When Curt said that the game was not fun, and that we were not playing the game, it was not for lack of trying to play and the last time we all played it we enjoyed it thoroughly. If we had the last nine months we needed to finish, it most certainly would have been at the very least entertaining, if not downright fun.

 Selling Off The Studio

After the studio was shut down due to financial problems, many of the game ideas were sold off to other companies, excluding Kingdoms of Amalur: Reckoning, due to it already being completed and selling fairly well, and Project Copernicus, a game that many, including Sony Online Entertainment, thought to be gorgeous but far too expensive to be worth taking over.
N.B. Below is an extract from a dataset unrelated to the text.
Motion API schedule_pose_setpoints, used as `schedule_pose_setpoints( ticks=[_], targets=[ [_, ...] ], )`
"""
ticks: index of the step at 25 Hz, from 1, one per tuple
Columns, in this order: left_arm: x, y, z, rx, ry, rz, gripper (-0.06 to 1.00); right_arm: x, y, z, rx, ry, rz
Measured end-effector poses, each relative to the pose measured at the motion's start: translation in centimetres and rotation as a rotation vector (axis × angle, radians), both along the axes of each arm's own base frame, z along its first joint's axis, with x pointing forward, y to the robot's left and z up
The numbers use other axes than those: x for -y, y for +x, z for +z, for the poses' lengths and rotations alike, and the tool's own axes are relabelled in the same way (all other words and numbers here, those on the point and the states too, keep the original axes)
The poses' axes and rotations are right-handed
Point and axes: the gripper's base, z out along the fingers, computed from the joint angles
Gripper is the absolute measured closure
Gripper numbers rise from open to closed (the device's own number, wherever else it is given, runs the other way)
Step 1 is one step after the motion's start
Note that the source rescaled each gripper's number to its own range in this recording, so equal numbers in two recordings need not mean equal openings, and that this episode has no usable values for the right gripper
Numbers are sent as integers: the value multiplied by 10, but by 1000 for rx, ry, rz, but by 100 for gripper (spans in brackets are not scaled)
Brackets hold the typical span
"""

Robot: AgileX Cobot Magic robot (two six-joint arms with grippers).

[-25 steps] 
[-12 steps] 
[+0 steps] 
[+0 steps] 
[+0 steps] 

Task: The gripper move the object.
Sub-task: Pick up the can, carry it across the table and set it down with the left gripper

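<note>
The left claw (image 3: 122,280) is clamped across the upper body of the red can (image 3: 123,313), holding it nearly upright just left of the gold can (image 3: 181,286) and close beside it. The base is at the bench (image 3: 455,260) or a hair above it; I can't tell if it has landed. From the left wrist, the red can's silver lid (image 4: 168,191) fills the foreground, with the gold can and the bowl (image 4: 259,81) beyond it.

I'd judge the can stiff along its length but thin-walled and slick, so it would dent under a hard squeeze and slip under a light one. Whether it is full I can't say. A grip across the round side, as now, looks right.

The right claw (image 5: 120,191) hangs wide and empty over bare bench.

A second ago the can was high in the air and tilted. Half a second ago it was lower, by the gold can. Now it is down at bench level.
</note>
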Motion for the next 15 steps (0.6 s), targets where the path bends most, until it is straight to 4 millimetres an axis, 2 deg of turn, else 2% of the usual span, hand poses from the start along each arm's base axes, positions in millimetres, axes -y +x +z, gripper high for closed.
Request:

The studio closed its doors, never to see the light of day. 

However, Project Copernicus still remains, and is still being run and maintained to this day. How is that possible? Meet Jeff Easley, the last employee of 38 Studios, and the sole person behind maintaining the servers for this gorgeous MMO until a buyer is found. 

It is a shame that the studio is now defunct, and that such a wonderful and promising game is likely to never make it to the market. Even SOE’s president, John Smedley found the game to be too risky to persue. He admitted that Curt Schilling had approached him numerous times to buy the game. 

This is a business where risks are large. We had enough balls in the air. More risk was too much for us. I also felt that too much was spent… but the quality was undeniable. It was gorgeous. It had smart people working on it. It was just too expensive is all.

Although many companies seem to have the same viewpoint as Smedley, I will keep my fingers crossed that someday, this game will be picked up and given the attention and work it deserves to become a truly amazing game. For now, it sits collecting dust, the game that never was.